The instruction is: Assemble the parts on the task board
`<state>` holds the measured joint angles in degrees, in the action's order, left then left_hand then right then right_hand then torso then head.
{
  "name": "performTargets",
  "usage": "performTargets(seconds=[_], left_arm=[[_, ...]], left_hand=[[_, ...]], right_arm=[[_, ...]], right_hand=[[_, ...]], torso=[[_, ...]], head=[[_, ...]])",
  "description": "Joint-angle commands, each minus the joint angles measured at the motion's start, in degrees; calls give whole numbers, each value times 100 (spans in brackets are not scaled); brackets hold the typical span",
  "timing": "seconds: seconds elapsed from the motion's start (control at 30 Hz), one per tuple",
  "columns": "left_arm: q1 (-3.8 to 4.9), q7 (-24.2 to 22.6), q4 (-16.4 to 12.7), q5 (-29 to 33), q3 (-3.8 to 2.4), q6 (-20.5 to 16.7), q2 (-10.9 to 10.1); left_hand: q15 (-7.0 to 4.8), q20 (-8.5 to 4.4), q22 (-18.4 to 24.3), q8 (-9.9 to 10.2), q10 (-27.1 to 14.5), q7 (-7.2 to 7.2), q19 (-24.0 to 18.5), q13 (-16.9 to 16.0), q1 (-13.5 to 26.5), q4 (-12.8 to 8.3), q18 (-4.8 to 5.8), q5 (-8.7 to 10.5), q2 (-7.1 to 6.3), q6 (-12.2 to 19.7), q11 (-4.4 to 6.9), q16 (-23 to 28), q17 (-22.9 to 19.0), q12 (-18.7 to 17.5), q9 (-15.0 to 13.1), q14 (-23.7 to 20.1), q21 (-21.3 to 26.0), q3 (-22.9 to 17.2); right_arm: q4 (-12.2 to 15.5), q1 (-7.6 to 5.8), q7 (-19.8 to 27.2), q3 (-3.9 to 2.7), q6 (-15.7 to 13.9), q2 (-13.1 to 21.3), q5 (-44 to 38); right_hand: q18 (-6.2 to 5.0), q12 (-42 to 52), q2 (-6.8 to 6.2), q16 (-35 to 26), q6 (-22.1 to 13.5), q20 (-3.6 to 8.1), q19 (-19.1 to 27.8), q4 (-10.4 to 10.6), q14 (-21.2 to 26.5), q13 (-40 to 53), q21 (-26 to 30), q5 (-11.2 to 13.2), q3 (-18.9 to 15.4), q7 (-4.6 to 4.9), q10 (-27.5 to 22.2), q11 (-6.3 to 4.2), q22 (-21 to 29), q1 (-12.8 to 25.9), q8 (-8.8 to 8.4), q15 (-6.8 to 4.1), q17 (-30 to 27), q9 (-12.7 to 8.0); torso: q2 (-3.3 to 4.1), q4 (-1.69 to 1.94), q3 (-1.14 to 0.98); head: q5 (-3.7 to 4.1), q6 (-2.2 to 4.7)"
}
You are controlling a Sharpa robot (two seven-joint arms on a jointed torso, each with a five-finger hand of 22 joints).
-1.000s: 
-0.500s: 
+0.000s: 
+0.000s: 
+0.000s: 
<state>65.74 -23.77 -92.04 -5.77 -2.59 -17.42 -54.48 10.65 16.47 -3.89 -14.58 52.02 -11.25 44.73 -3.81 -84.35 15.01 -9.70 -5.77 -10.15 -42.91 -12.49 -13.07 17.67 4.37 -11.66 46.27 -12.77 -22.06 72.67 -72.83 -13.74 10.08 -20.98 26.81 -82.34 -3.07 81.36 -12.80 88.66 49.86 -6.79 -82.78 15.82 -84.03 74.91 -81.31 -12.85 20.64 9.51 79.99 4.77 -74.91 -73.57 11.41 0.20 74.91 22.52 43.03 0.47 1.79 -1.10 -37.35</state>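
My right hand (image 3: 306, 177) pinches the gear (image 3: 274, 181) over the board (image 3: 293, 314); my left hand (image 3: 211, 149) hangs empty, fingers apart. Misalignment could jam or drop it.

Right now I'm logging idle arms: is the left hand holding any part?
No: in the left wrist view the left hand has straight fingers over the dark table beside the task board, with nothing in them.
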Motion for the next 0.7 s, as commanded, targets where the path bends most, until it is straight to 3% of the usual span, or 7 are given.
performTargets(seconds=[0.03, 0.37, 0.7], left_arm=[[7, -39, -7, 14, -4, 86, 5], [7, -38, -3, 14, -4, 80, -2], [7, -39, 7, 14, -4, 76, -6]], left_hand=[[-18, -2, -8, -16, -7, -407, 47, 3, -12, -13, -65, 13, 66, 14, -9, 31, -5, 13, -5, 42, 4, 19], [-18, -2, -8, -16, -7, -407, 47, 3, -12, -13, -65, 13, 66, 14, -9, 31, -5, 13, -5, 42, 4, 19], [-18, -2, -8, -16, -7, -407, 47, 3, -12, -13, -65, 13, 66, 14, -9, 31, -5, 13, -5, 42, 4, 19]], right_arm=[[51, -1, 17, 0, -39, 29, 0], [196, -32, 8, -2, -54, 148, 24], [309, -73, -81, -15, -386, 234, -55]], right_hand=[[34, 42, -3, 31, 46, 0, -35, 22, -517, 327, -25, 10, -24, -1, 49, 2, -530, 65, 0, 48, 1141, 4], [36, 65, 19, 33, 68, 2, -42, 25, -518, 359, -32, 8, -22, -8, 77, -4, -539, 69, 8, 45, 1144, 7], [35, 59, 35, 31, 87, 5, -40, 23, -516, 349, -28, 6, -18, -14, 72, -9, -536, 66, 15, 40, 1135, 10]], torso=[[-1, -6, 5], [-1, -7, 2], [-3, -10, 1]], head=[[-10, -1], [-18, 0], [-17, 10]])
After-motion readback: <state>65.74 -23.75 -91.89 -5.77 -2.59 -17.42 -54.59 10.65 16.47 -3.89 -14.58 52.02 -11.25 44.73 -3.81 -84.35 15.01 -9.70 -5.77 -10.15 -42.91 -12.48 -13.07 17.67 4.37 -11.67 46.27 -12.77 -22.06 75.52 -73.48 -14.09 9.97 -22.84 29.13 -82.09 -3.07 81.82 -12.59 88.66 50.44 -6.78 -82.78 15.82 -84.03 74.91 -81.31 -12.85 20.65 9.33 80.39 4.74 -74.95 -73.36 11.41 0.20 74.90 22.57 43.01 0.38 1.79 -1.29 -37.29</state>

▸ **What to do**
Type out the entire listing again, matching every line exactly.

▸ **Solution to this task**
The instruction is: Assemble the parts on the task board
`<state>` holds the measured joint angles in degrees, in the action's order, left then left_hand then right then right_hand then torso then head.
{
  "name": "performTargets",
  "usage": "performTargets(seconds=[_], left_arm=[[_, ...]], left_hand=[[_, ...]], right_arm=[[_, ...]], right_hand=[[_, ...]], torso=[[_, ...]], head=[[_, ...]])",
  "description": "Joint-angle commands, each minus the joint angles measured at the motion's start, in degrees; calls give whole numbers, each value times 100 (spans in brackets are not scaled); brackets hold the typical span",
  "timing": "seconds: seconds elapsed from the motion's start (control at 30 Hz), one per tuple",
  "columns": "left_arm: q1 (-3.8 to 4.9), q7 (-24.2 to 22.6), q4 (-16.4 to 12.7), q5 (-29 to 33), q3 (-3.8 to 2.4), q6 (-20.5 to 16.7), q2 (-10.9 to 10.1); left_hand: q15 (-7.0 to 4.8), q20 (-8.5 to 4.4), q22 (-18.4 to 24.3), q8 (-9.9 to 10.2), q10 (-27.1 to 14.5), q7 (-7.2 to 7.2), q19 (-24.0 to 18.5), q13 (-16.9 to 16.0), q1 (-13.5 to 26.5), q4 (-12.8 to 8.3), q18 (-4.8 to 5.8), q5 (-8.7 to 10.5), q2 (-7.1 to 6.3), q6 (-12.2 to 19.7), q11 (-4.4 to 6.9), q16 (-23 to 28), q17 (-22.9 to 19.0), q12 (-18.7 to 17.5), q9 (-15.0 to 13.1), q14 (-23.7 to 20.1), q21 (-21.3 to 26.0), q3 (-22.9 to 17.2); right_arm: q4 (-12.2 to 15.5), q1 (-7.6 to 5.8), q7 (-19.8 to 27.2), q3 (-3.9 to 2.7), q6 (-15.7 to 13.9), q2 (-13.1 to 21.3), q5 (-44 to 38); right_hand: q18 (-6.2 to 5.0), q12 (-42 to 52), q2 (-6.8 to 6.2), q16 (-35 to 26), q6 (-22.1 to 13.5), q20 (-3.6 to 8.1), q19 (-19.1 to 27.8), q4 (-10.4 to 10.6), q14 (-21.2 to 26.5), q13 (-40 to 53), q21 (-26 to 30), q5 (-11.2 to 13.2), q3 (-18.9 to 15.4), q7 (-4.6 to 4.9), q10 (-27.5 to 22.2), q11 (-6.3 to 4.2), q22 (-21 to 29), q1 (-12.8 to 25.9), q8 (-8.8 to 8.4), q15 (-6.8 to 4.1), q17 (-30 to 27), q9 (-12.7 to 8.0); torso: q2 (-3.3 to 4.1), q4 (-1.69 to 1.94), q3 (-1.14 to 0.98); head: q5 (-3.7 to 4.1), q6 (-2.2 to 4.7)"
}
You are controlling a Sharpa robot (two seven-joint arms on a jointed torso, each with a five-finger hand of 22 joints).
-1.000s: 
-0.500s: 
+0.000s: 
+0.000s: 
+0.000s: 
<state>65.74 -23.77 -92.04 -5.77 -2.59 -17.42 -54.48 10.65 16.47 -3.89 -14.58 52.02 -11.25 44.73 -3.81 -84.35 15.01 -9.70 -5.77 -10.15 -42.91 -12.49 -13.07 17.67 4.37 -11.66 46.27 -12.77 -22.06 72.67 -72.83 -13.74 10.08 -20.98 26.81 -82.34 -3.07 81.36 -12.80 88.66 49.86 -6.79 -82.78 15.82 -84.03 74.91 -81.31 -12.85 20.64 9.51 79.99 4.77 -74.91 -73.57 11.41 0.20 74.91 22.52 43.03 0.47 1.79 -1.10 -37.35</state>
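My right hand (image 3: 306, 177) pinches the gear (image 3: 274, 181) over the board (image 3: 293, 314); my left hand (image 3: 211, 149) hangs empty, fingers apart. Misalignment could jam or drop it.

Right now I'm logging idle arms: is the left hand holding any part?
No: in the left wrist view the left hand has straight fingers over the dark table beside the task board, with nothing in them.
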Motion for the next 0.7 s, as commanded, targets where the path bends most, until it is straight to 3% of the usual span, or 7 are given.
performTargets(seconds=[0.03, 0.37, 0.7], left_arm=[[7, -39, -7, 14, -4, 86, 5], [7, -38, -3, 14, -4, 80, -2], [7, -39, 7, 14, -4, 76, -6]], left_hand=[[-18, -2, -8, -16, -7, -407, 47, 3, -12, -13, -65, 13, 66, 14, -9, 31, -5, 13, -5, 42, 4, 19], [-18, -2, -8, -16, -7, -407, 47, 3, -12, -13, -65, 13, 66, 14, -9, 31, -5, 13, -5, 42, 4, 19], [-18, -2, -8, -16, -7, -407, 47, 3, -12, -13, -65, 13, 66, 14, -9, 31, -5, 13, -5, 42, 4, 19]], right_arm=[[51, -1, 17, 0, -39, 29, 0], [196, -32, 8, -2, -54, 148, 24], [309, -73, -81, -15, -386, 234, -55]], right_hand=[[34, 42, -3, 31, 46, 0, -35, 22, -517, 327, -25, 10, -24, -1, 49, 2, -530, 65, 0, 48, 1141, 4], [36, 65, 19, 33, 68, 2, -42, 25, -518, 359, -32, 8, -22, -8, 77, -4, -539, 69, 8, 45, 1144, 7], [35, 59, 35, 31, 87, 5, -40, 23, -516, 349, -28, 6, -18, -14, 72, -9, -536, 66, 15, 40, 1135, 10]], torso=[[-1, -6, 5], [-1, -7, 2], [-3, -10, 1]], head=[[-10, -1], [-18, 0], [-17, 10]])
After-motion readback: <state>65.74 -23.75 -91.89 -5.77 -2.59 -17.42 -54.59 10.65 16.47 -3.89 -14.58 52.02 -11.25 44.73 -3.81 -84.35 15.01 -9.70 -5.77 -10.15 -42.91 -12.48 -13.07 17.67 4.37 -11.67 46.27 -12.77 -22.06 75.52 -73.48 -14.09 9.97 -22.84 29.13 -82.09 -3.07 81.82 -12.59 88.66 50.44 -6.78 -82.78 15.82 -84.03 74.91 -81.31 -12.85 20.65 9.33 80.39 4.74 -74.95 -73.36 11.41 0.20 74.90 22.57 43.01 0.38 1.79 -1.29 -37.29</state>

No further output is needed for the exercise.